Ein Tag im Leben von...Yurleidys Nietos Salas
Yurleidys’ Mutter Luzduris ist alleinerziehend. Sie hat drei Kinder von verschiedenen Männern, von denen nur einer sie ab und unterstützt. Als älteste Tochter trägt Yurleidys deshalb mit ihren 14 Jahren schon viel Verantwortung.
4.40 Uhr: Der Handyalarm schrillt. Im Armenviertel El Limonar ist es finster. Ihre Mutter und die beiden Geschwister schlafen noch. Yurleidys wälzt sich aus dem Bett. Sie duscht und macht sich für den Schultag bereit. Ihre langen lockigen Haare zu kämmen, kostet sie am meisten Zeit. Sie macht sich ihr Frühstück selbst und geht los Richtung Schule. Um 6 Uhr beginnt die erste Stunde.
Der Lebensunterhalt der Familie hängt vom Einkommen von Yurleidys’ Mutter Luzduris (29) ab. Doch diese hat Mühe, Arbeit zu finden. Sie muss nehmen, was sie bekommt, auch wenn die Arbeitszeiten ständig wechseln und sie Nachtschichten machen muss.
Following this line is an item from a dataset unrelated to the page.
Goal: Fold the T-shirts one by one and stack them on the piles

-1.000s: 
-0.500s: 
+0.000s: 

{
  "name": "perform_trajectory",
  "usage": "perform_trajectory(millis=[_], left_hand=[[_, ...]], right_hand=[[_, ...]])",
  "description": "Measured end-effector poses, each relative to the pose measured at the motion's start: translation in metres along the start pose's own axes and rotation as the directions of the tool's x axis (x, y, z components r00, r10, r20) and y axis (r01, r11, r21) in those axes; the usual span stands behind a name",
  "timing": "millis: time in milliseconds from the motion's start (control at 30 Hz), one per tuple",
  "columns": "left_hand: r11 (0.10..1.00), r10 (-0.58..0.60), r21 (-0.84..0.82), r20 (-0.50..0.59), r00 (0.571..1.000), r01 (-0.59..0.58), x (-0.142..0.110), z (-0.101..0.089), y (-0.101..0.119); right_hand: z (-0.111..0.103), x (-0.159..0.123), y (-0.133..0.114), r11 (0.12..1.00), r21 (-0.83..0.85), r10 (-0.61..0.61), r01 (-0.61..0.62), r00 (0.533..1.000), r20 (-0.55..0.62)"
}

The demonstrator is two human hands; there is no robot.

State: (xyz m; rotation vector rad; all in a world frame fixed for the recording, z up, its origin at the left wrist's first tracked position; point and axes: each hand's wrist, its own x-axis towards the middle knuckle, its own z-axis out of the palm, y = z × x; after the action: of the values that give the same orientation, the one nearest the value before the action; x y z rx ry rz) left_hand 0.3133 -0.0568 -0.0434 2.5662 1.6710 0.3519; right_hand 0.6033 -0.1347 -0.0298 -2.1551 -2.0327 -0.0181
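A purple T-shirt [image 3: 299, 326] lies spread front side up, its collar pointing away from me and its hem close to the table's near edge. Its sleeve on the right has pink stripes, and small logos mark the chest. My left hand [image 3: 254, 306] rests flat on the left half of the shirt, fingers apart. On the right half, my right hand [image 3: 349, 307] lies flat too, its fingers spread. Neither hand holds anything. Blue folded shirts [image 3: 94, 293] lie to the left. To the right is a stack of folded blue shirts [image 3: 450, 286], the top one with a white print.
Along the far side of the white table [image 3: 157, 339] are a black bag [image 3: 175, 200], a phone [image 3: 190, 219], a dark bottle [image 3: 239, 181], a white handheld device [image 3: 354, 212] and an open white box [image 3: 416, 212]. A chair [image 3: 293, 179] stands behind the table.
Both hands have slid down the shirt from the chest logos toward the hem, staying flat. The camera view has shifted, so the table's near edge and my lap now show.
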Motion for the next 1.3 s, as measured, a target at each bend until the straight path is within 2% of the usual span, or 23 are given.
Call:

Yurleidys war schon seit sie klein ist die Person, die sich um den Haushalt und die Geschwister kümmert. Sie putzt, kocht, wäscht, hilft Naileth (9) mit den Hausaufgaben und ist für Jhosep (4) da. All dies tut sie, um ihre Mutter zu entlasten, die oft müde oder krank ist. Zurzeit ist die Lage etwas besser als auch schon. Luzduris hat eine Stelle als Assistentin im Call-Center des kolumbianischen Getränkeriesen Postobon. Dort verdient sie das gesetzliche Minimum, umgerechnet etwa 240 Franken pro Monat. Sie verlässt das Haus meist um 7.30 Uhr und kehrt um 18.30 Uhr heim. Am Sonntag hat Luzduris frei. Dann ist Familienzeit.
12.50 Uhr: Yurleidys rennt aus der Schule nach Hause. Zum Glück ist der Weg nicht so weit. Dort holt sie ihre neunjährige Schwester ab, für die um 12.30 Uhr die Schule beginnt. Naileth hat den ganzen Vormittag allein daheim verbracht, gefrühstückt und sich auf die Schule vorbereitet. Ist die Kleine in der Schule, geht Yurleidys jeden Tag zum Sitz der Stiftung Presencia, um etwas Kleines zu essen. Das ist ein wichtiger Teil ihrer Ernährung, denn daheim reicht das Geld oft nicht für drei Mahlzeiten. Karina heisst ihre Betreuerin. Bei den regelmässigen Treffen mit ihr kann ihr Yurleidys alles sagen, was sie bedrückt. An solchen Tagen verbringt das Mädchen den Nachmittag am Sitz der Stiftung. Manchmal muss sie aber fernbleiben, wenn beispielsweise eines der Geschwister krank ist.Heute ist kein Treffen vorgesehen, also kehrt Yurleidys nach Hause zurück. Dort kocht sie für sich, aber auch gleich Teile des Abendessens für die Familie. Anschliessend kümmert sie sich um den Haushalt, räumt auf und macht die Küche sauber. Später beginnt sie mit den Hausaufgaben.
17.20 Uhr: Die beiden Kinder holen ihre Schwester von der Schule ab. Daheim machen sie Hausaufgaben und warten, bis auch ihre Mutter nach Hause kommt. Meistens bereitet Yurleidys alles fürs Abendessen vor – seltener kocht ihre Mutter. In der Regel gibt es Reis und Bohnen, dazu Eier und frittierte Kochbananen. Abends gibt es manchmal auch Arepas aus Maismehl oder Kartoffeln. Yurleidys kann gut kochen, darauf ist sie stolz. Seit sie 11 Jahre alt ist, liegt das in ihrer Verantwortung. Am liebsten kocht sie Reis und Bohnen, aber den Kindern schmecken Spaghetti am besten. Ist ihre Mutter da, hat Yurleidys Zeit für sich und tut, was ihr wichtig ist: beispielsweise Volleyball spielen und Zeit mit Gleichaltrigen verbringen.
20.50 Uhr: Yurleidys ist wieder daheim. Sie wäscht sich, putzt die Zähne und geht ins Bett. Denn der nächste Tag wird wieder lang werden.